Roma, 26 ottobre 2016 - Gorino è una frazione di Goro, che fino a una cinquantina di anni fa era una frazione di Mesola. Siamo in provincia di Ferrara, nel delta del Po. Da quelle parti paesi, paesini e borghi sono minuscoli e orgogliosi. Quante persone vivano a Gorino non si sa bene. Chi dice duecento, chi trecento, chi mette nel conto arrivi e partenze di amici e parenti, e chi no. Comunque, se insisti un po’ con il clacson, s’inquietano tutti gli abitanti di Gorino. Ora, in un così minuscolo mondo, giunse notizia che, d’ordine del prefetto di Ferrara, dodici donne profughe sarebbero giunte per sistemarsi in un ostello destinato, sembra, ad albergare turisti. Sappiamo quel che ne è seguito. Blocco stradale, vigilanza notturna con grigliata.
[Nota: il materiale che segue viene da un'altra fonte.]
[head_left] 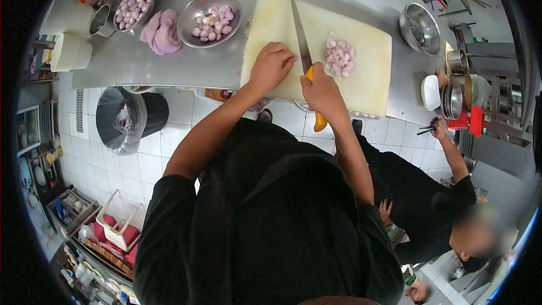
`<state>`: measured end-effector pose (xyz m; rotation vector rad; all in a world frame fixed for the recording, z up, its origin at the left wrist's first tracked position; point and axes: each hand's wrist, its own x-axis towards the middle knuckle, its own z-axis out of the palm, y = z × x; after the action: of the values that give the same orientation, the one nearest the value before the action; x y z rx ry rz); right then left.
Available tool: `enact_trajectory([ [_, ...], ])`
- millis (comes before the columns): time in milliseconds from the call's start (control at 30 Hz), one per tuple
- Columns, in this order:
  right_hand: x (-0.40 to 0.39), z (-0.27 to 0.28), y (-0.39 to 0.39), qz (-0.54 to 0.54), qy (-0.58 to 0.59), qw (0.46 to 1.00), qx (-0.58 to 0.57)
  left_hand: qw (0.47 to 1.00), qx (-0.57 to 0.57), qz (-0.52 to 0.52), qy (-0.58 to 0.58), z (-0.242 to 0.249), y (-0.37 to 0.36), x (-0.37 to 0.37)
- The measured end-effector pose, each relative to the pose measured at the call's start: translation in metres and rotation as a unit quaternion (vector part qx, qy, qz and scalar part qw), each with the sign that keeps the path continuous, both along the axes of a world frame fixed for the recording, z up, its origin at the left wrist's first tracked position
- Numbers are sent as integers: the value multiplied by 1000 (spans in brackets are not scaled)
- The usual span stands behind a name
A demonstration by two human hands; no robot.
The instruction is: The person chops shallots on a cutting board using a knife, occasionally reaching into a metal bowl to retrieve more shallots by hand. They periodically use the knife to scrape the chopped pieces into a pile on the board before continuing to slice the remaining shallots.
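Observation:
My right hand [324,93] is wrapped round the yellow handle of a long kitchen knife [301,31], whose blade points away from me over the white cutting board [370,39]. Just left of the blade, my left hand [274,66] is closed above the board, with a small purplish shallot [294,58] partly showing at its fingertips. To the right of the knife lies a pile of cut shallots [340,57]. Several peeled shallots [213,24] sit in a steel bowl [186,8] left of the board.
Farther left are a pink cloth [162,33], a bowl of shallots [134,8] and stacked white containers [70,52]. An empty steel bowl [420,29] stands right of the board. A lined black bin [155,114] is on the floor. A co-worker [418,192] stands close on my right.

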<state>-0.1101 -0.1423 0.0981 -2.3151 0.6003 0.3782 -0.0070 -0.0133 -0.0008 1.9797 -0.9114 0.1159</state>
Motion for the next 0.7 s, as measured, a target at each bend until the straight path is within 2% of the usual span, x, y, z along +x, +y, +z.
enact_trajectory([
  [200, 13, -32, 11, 0, -67, 996, -59, 1000, -13, 8, -15, -7, -2, 3],
  [300, 13, -10, -1, -6, 0, 1000, 2, 1000, 2, 4, -14, -3, 1, 1],
  [400, 12, -23, 6, -13, -29, 999, 9, 1000, 9, 5, -21, -3, 1, 1],
  [433, 15, -37, 12, 18, -64, 995, -75, 1000, 5, 7, -22, -5, 0, 2],
  [533, 18, -37, -2, 8, -38, 999, -30, 1000, 5, 3, -29, -2, 0, 7],
  [567, 20, 14, 9, -39, 43, 996, 63, 1000, 12, -5, -25, -2, 3, 3],
  [667, 20, 15, 17, -55, 49, 994, 77, 1000, 23, -7, -14, 1, 4, 2],
  [700, 18, -44, 8, -4, -31, 999, -26, 1000, 12, -9, -13, -1, 3, 3],
])
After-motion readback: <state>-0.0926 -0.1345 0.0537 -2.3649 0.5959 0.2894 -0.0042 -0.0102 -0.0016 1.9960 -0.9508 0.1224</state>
Forze dell’ordine in allerta. «Mai, mai, mai le profughe entreranno nell’ostello, costi quel che costi». Saggiamente, il prefetto di Ferrara ha trovato un’altra soluzione, altrove. Ma il ministro Alfano ha esclamato: «Questa non è l’Italia». L’inclinazione per l’epica tonante ha impedito all’onorevole Alfano di considerare la differenza di scala.

Come ha potuto trascurare alcuni semplici elementi di valutazione? Nulla sapevano, quelli di Gorino, delle ospiti in arrivo: sicché l’immaginazione sarà partita al galoppo. Profughe nere dell’Africa Occidentale? Berbere o eritree? Fuggitive dalla Siria martoriata o scampate al Califfato in Iraq? Donne in chador o a viso scoperto? E perché mai tutte senza marito? Povere vedove? Sorelle, figlie o madri in lutto, o nubili per scelta? Se a Gorino avessero saputo solo qualcosa di quelle donne, forse la reazione non sarebbe stata tanto fragorosa. Due righe del prefetto, e basta, non suscitano commozione, altruismo, carità.
Ma poi: perché la destinazione era Gorino e non un altro dei paesi vicini? Siamo lo Stivale dei campanili, rivalità e gelosie talvolta indefinibili. È molto probabile che anche sentimenti di questo tipo abbiano mosso i paesani di Gorino alla serata di rivolta degna d’una pagina di Guareschi. Non sembra che esista un piano delle destinazioni nei centri minori, diciamo “un piano per campanile”. Questo introduce, ministro Alfano, la questione del coordinamento delle accoglienze, come anche dei transiti sul territorio nazionale. Forse esisterà, o forse è problematico pianificare l’imprevedibile entità degli sbarchi. Ma l’impressione prevalente è che dalle coste a cui approdano i profughi si metta in viaggio uno sciame d’identità indefinite che in parte si spande nella Penisola e in parte prosegue. Nell’uno e nell’altro caso, in misure che sfuggono, forse non soltanto al cittadino.